The EC Internet Forum is part of a broader negative trend. Until recently Western countries disagreed with the Russians, the Chinese and their partners in the Shanghai Cooperation Organization who insisted that information content is a cybersecurity issue. The SCO’s proposed “Draft International Code of Conduct for Information Security” was opposed by the West because it characterized “subversive” and “destabilizing” messages as a matter of cybersecurity. While all governments agree that certain kinds of content could be or should be illegal, the US and its allies in Internet governance have usually held the view that the term “cybersecurity’ should be reserved for technical and operational breaches, such as DDoS attacks, phishing, spyware, exploits and other ways of breaking into or attacking networks and information systems. By cloaking content regulation as a cybersecurity issue, we open the door to extensive, intergovernmentally-sanctioned censorship.
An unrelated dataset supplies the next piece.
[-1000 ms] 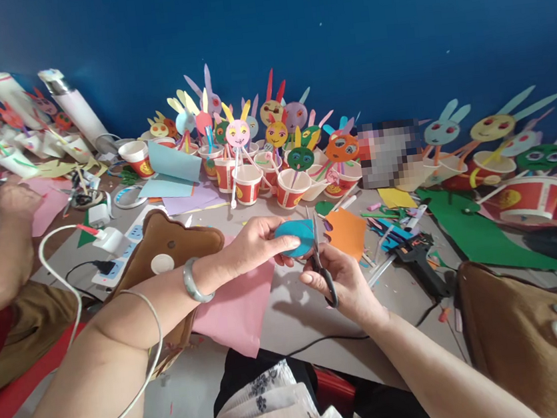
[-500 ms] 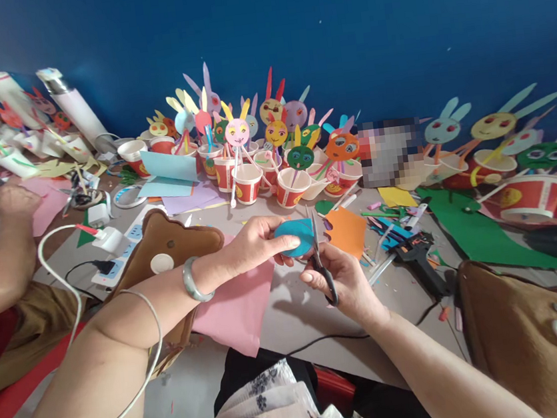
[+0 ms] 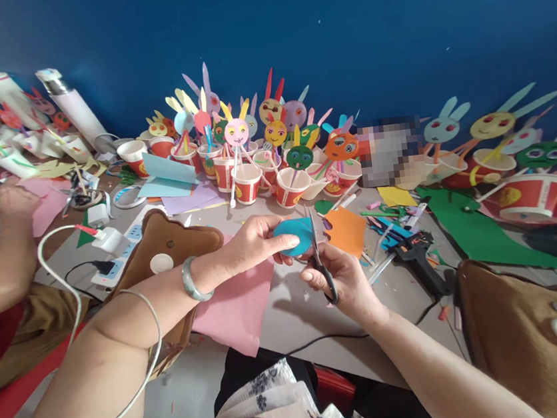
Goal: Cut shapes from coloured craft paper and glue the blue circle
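My left hand (image 3: 257, 241) pinches a rounded teal piece of paper (image 3: 295, 234) above the table, thumb on top. Just right of it, my right hand (image 3: 344, 280) grips black-handled scissors (image 3: 321, 264), whose blades point up and meet the right edge of the teal paper. Under both hands lies a pink sheet (image 3: 237, 307) on the grey table (image 3: 290, 308). An orange paper scrap (image 3: 345, 229) lies just beyond the scissors. A bangle (image 3: 191, 281) circles my left wrist.
Paper cups with coloured rabbit faces (image 3: 273, 162) crowd the back of the table along the blue wall. A black glue gun (image 3: 417, 257) and green paper (image 3: 472, 234) lie right. Brown pads (image 3: 162, 246) (image 3: 539, 333) flank me. Another person's hands (image 3: 0, 200) work at left, near a power strip (image 3: 116, 244).
Almost nothing has moved; my hands, the teal paper and the scissors have shifted only slightly.
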The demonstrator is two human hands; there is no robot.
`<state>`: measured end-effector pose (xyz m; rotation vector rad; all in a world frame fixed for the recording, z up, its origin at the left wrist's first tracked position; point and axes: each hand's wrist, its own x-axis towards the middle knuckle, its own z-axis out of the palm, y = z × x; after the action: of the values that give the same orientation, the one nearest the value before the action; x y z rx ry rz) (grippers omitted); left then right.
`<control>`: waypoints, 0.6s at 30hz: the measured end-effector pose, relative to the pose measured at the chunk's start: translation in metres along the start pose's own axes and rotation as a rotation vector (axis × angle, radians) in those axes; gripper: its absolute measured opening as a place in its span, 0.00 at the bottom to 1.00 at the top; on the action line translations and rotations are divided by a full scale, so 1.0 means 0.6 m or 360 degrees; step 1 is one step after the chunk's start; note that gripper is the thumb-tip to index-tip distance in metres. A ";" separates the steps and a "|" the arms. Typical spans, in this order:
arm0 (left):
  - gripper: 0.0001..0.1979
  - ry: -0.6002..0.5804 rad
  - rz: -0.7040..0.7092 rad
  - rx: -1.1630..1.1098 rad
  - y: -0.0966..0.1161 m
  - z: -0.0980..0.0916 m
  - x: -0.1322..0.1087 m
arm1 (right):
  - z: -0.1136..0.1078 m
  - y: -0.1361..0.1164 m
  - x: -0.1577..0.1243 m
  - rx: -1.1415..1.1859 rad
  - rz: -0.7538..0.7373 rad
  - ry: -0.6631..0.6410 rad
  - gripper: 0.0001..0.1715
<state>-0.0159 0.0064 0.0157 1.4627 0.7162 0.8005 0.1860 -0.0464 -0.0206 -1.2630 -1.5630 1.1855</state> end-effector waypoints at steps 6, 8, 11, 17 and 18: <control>0.09 0.0019 0.0027 0.0024 -0.001 -0.001 0.000 | -0.001 0.006 0.001 -0.0012 -0.0002 -0.0006 0.34; 0.10 0.0014 0.0029 0.0008 -0.001 -0.002 0.001 | -0.001 0.008 0.002 -0.0022 0.0003 -0.0005 0.34; 0.09 0.0003 0.0044 0.0005 -0.001 -0.004 0.001 | -0.001 0.009 0.002 -0.0024 -0.0003 -0.0007 0.34; 0.10 0.0004 0.0054 0.0018 0.001 -0.005 0.001 | -0.003 0.011 0.001 -0.0051 -0.0019 -0.0007 0.34; 0.10 0.0010 0.0048 0.0015 0.002 -0.004 0.001 | -0.003 0.011 0.001 -0.0053 -0.0013 -0.0008 0.35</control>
<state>-0.0177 0.0082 0.0167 1.4828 0.7049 0.8264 0.1890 -0.0453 -0.0265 -1.2745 -1.5961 1.1627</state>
Under this code of conduct, any effective criticism of the legitimacy of a sovereign government, no matter how repressive the government, could be classified as a threat to cybersecurity and silenced.

With this EC initiative, however, and similar American initiatives, the West seems to be backing into a stance similar to that of the SCO. They view hate speech and Islamic radical speech as destabilizing and subversive, and thus subject to pre-emptive suppression. American and European governments have been pressuring social media to block and censor Twitter accounts, Facebook pages and other messages produced by people supporting ISIS. The argument is that ordinary people will be “radicalized” by exposure to Islamic state messages. As one especially ludicrous blog put it, “the EU Internet Forum seeks to prevent terrorist domination of social media platforms.” The idea that terrorists have enough support to “dominate” the major social media platforms is paranoid and reveals a complete lack of commitment to the principles of a free society. Do these people think that the beheadings, religious extremism and cultural barbarism of the Islamic fundamentalists are so attractive to all of us that we cannot resist or reject them? Does it think that there is no real answer to the terrorists and haters other than to silence them?